#### Data for this task:
=== Section Start ===

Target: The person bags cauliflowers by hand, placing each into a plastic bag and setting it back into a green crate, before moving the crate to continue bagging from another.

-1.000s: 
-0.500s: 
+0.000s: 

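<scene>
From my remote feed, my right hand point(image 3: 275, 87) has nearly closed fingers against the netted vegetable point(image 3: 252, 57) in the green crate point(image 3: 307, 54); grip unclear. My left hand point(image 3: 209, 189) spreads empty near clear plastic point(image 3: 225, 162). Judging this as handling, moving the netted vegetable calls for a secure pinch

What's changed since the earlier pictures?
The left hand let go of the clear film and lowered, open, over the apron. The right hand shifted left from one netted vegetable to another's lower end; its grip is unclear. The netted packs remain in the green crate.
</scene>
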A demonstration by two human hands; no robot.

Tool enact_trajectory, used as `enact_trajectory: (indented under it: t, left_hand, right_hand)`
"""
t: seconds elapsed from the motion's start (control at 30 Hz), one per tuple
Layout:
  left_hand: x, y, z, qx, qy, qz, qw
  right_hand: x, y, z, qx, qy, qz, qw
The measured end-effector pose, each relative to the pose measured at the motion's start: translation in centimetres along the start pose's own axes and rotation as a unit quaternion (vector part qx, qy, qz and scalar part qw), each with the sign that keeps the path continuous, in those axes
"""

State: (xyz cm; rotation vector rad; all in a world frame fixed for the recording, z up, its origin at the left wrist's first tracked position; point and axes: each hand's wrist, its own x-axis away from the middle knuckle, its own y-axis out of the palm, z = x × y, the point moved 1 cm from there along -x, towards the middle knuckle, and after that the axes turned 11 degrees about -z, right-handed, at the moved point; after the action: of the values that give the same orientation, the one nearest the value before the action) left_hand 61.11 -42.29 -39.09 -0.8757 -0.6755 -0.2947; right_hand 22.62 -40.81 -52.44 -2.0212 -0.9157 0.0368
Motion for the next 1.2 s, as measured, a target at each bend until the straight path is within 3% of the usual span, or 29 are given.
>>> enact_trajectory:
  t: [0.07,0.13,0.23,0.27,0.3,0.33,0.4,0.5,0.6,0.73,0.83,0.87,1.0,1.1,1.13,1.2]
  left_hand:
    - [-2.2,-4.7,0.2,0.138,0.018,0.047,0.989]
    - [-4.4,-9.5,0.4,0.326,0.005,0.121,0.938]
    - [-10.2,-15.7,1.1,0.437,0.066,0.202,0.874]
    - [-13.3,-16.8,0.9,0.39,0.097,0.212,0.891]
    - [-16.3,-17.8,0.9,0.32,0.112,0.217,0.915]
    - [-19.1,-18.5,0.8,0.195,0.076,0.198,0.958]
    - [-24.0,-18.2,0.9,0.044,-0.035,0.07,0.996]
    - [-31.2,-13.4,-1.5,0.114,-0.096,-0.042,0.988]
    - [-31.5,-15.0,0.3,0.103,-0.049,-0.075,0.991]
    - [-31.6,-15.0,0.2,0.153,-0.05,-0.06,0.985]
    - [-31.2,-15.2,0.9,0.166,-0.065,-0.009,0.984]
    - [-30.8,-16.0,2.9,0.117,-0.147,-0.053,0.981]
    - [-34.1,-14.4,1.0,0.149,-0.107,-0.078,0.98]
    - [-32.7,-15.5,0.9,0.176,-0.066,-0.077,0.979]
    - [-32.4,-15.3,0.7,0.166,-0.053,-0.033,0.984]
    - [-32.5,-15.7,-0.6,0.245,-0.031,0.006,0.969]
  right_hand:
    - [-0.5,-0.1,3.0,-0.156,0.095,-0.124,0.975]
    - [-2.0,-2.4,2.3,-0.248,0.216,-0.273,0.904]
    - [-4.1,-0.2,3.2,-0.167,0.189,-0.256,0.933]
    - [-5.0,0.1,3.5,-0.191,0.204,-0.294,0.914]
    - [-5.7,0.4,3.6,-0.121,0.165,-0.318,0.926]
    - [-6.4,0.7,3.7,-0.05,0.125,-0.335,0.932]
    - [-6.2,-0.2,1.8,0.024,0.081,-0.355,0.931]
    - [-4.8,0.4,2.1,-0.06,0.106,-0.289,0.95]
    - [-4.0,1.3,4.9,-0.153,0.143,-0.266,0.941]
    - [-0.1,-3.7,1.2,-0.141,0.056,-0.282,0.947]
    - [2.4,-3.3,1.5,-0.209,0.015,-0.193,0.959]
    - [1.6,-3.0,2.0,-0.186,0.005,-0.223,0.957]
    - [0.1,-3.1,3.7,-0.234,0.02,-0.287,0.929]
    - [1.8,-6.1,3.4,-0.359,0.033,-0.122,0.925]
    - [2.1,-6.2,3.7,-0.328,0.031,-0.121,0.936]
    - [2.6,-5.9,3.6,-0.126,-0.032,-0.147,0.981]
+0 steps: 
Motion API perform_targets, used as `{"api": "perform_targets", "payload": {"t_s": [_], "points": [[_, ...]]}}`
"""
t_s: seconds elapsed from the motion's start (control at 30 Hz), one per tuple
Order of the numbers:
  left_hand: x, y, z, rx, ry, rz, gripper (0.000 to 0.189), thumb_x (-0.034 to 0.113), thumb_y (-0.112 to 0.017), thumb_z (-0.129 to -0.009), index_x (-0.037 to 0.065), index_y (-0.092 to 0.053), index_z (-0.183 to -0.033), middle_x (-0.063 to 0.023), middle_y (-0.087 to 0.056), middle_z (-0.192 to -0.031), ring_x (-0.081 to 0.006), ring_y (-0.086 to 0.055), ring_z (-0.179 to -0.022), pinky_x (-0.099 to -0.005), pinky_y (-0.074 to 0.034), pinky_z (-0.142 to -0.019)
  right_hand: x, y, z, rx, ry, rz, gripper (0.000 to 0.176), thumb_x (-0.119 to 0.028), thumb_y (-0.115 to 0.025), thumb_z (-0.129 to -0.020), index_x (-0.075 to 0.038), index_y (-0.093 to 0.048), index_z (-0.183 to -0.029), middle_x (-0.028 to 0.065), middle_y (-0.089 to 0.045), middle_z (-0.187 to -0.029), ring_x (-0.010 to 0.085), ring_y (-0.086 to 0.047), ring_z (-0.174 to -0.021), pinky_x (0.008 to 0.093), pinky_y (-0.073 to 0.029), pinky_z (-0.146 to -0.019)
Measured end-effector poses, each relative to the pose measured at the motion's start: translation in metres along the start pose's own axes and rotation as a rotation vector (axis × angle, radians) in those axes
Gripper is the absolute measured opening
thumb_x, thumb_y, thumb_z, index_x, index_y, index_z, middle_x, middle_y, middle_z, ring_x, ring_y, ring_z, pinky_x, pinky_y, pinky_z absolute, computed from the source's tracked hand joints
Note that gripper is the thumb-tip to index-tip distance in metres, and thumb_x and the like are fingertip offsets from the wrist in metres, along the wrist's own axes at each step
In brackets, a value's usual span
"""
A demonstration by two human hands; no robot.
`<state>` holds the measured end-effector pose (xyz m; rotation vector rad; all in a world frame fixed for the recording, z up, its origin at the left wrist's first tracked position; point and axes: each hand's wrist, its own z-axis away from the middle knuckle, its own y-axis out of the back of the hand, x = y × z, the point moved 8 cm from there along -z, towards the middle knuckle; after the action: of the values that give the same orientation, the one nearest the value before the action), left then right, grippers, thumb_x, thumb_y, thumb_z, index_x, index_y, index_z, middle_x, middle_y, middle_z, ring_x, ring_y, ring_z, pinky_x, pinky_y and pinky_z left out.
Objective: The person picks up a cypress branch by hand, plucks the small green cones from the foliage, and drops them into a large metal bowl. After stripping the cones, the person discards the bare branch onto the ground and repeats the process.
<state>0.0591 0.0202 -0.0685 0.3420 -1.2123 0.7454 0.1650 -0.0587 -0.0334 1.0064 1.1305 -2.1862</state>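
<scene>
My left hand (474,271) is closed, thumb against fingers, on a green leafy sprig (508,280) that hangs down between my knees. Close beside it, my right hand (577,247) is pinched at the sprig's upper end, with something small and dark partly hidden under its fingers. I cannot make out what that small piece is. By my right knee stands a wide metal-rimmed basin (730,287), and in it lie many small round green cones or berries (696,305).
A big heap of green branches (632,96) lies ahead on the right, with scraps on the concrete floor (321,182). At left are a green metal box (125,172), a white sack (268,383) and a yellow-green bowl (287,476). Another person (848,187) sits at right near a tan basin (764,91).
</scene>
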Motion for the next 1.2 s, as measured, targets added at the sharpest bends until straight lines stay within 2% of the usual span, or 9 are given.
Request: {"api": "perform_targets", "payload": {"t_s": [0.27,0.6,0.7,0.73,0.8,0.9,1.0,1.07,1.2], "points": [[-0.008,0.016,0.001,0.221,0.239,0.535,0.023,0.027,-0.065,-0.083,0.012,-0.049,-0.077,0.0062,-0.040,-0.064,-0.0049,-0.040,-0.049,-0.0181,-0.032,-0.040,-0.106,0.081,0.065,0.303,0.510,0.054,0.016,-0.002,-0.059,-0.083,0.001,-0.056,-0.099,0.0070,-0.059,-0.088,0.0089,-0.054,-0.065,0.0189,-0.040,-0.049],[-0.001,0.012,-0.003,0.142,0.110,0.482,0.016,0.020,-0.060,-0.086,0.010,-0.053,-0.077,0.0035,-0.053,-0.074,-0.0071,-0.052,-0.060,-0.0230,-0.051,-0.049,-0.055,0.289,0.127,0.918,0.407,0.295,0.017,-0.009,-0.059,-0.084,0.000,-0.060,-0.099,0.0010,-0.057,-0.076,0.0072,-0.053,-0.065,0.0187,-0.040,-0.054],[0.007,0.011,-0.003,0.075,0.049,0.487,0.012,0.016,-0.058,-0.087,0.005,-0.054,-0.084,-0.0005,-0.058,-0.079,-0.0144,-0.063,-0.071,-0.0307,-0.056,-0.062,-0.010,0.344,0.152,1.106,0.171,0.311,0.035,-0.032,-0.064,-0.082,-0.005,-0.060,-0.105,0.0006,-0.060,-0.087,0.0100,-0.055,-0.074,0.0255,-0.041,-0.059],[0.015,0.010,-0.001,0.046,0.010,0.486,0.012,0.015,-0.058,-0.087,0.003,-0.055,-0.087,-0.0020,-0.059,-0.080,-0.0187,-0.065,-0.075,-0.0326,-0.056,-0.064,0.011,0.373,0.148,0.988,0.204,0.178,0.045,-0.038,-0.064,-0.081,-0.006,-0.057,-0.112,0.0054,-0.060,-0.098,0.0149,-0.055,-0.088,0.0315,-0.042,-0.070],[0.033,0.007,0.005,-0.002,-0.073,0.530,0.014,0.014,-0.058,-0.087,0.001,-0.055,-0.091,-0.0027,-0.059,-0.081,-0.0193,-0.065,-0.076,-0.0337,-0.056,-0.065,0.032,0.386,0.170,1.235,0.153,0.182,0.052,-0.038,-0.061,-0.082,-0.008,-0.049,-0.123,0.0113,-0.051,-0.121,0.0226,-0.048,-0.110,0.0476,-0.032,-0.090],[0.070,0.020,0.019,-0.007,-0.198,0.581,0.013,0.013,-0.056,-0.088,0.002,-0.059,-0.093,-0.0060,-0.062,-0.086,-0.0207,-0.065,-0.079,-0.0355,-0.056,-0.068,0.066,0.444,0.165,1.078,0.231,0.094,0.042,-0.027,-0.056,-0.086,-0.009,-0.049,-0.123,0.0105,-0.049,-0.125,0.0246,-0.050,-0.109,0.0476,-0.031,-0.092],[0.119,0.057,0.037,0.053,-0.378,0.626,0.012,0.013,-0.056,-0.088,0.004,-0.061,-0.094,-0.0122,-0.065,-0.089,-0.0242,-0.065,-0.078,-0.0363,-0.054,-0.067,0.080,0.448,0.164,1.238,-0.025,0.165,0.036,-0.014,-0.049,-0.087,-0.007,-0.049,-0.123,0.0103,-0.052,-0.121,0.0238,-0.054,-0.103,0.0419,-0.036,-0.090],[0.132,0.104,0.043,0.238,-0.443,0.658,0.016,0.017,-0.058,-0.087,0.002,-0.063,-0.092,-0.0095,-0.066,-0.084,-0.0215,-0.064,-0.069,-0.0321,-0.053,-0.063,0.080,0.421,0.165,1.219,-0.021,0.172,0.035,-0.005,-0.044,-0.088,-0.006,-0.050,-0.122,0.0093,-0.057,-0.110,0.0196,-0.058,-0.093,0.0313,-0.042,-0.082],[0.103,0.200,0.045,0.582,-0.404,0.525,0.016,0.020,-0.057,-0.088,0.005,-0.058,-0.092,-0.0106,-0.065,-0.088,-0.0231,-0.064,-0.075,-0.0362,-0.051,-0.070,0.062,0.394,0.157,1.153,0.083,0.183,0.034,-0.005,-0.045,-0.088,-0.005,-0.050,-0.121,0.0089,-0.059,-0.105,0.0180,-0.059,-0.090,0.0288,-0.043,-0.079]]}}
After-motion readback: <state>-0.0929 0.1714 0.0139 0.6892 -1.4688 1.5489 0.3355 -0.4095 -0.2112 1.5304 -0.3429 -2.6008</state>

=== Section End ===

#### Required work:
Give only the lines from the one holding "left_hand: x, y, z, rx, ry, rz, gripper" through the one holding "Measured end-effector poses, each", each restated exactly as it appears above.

#### Written reply:
  left_hand: x, y, z, rx, ry, rz, gripper (0.000 to 0.189), thumb_x (-0.034 to 0.113), thumb_y (-0.112 to 0.017), thumb_z (-0.129 to -0.009), index_x (-0.037 to 0.065), index_y (-0.092 to 0.053), index_z (-0.183 to -0.033), middle_x (-0.063 to 0.023), middle_y (-0.087 to 0.056), middle_z (-0.192 to -0.031), ring_x (-0.081 to 0.006), ring_y (-0.086 to 0.055), ring_z (-0.179 to -0.022), pinky_x (-0.099 to -0.005), pinky_y (-0.074 to 0.034), pinky_z (-0.142 to -0.019)
  right_hand: x, y, z, rx, ry, rz, gripper (0.000 to 0.176), thumb_x (-0.119 to 0.028), thumb_y (-0.115 to 0.025), thumb_z (-0.129 to -0.020), index_x (-0.075 to 0.038), index_y (-0.093 to 0.048), index_z (-0.183 to -0.029), middle_x (-0.028 to 0.065), middle_y (-0.089 to 0.045), middle_z (-0.187 to -0.029), ring_x (-0.010 to 0.085), ring_y (-0.086 to 0.047), ring_z (-0.174 to -0.021), pinky_x (0.008 to 0.093), pinky_y (-0.073 to 0.029), pinky_z (-0.146 to -0.019)
Measured end-effector poses, each relative to the pose measured at the motion's start: translation in metres along the start pose's own axes and rotation as a rotation vector (axis × angle, radians) in those axes

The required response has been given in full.